*** Block opens ***
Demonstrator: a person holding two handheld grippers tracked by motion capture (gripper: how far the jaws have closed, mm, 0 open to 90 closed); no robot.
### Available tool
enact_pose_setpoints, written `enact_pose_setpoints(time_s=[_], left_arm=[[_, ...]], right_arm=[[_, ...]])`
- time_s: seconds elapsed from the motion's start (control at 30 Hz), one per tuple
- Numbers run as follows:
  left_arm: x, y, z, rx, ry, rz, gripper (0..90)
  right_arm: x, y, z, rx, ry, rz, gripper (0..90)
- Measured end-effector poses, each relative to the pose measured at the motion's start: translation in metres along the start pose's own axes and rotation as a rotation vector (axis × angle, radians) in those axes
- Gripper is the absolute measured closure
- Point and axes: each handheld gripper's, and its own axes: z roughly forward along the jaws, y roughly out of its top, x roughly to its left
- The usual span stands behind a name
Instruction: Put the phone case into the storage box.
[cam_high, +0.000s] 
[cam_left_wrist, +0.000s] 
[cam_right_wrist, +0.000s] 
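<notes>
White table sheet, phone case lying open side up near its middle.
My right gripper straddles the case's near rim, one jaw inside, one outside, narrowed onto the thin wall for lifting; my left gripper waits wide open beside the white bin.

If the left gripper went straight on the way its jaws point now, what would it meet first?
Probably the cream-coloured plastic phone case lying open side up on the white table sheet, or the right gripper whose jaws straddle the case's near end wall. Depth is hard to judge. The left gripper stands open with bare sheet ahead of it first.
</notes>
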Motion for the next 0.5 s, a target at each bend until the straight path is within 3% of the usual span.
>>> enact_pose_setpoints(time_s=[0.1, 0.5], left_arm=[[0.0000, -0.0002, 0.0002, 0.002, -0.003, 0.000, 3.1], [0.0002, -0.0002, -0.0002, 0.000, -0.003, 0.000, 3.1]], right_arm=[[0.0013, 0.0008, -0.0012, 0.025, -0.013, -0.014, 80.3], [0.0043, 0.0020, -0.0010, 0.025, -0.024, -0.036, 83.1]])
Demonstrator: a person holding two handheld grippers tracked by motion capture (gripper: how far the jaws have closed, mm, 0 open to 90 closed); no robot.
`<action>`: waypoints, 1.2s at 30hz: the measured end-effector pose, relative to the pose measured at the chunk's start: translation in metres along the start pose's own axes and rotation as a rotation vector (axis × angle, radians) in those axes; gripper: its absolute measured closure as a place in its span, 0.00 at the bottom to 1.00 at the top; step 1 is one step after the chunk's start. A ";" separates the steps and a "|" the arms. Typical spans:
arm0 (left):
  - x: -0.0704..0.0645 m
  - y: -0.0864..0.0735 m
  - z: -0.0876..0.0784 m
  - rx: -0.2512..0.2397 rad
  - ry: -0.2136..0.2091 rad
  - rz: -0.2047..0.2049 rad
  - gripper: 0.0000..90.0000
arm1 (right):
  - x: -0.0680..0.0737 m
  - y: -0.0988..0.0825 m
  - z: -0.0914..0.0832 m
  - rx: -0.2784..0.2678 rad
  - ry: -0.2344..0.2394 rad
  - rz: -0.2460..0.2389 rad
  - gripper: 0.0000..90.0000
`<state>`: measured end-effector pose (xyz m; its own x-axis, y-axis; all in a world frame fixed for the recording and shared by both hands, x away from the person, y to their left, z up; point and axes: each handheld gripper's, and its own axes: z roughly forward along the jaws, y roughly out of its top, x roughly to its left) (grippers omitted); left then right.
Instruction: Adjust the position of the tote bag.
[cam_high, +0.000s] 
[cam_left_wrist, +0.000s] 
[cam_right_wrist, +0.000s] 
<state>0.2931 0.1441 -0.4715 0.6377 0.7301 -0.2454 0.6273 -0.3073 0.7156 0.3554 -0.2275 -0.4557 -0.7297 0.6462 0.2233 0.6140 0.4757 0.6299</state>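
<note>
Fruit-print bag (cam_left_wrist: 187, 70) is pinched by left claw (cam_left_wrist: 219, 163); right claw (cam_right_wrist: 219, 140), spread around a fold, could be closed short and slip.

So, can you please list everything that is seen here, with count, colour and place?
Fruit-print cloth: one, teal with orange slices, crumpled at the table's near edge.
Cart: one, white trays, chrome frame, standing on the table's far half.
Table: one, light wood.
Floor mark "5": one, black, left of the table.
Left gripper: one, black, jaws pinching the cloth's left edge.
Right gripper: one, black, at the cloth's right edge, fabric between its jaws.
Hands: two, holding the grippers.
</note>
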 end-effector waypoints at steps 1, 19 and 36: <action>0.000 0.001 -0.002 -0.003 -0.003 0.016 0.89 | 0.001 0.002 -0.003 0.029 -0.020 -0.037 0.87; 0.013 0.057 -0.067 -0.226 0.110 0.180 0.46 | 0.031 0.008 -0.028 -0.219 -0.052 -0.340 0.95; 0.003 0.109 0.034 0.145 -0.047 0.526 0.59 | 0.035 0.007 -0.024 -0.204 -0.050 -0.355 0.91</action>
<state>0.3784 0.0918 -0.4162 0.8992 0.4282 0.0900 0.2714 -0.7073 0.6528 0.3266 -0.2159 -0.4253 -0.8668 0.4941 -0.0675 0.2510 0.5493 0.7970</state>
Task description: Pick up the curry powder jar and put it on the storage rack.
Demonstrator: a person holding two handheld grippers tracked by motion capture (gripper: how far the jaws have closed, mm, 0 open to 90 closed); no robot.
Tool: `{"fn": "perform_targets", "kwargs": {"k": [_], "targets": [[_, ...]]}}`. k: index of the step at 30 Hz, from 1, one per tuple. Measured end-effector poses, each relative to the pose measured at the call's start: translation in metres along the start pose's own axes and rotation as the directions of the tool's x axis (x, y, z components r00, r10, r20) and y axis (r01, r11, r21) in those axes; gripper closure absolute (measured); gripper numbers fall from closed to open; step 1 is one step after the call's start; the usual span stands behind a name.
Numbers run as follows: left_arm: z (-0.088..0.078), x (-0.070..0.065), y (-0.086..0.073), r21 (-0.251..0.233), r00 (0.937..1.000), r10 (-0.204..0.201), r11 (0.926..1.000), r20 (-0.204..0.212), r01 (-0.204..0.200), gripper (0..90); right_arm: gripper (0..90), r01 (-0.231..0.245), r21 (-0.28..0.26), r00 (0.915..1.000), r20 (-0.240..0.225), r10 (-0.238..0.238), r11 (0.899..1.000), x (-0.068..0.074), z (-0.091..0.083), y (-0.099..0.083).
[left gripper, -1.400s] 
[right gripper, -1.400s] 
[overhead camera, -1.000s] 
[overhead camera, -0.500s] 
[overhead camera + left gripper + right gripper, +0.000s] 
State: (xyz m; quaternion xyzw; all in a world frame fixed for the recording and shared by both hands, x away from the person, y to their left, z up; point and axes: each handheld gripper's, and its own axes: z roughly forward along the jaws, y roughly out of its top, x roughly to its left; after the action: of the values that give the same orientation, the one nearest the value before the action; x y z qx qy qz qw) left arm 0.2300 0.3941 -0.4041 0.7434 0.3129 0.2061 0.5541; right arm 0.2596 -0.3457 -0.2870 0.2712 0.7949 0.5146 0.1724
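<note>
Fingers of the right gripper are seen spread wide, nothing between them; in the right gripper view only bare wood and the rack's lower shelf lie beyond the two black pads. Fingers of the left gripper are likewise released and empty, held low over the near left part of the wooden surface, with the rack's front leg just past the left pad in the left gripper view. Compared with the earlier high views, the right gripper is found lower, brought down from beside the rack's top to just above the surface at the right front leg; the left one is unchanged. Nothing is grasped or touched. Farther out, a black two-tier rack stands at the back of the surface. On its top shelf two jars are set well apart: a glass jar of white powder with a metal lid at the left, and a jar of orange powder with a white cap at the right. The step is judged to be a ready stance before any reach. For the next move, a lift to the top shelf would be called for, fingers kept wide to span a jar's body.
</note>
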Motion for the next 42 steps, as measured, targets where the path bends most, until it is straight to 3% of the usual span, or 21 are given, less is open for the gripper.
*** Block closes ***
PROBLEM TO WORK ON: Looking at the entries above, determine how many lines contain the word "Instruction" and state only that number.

SOLUTION TO THIS EXERCISE: 2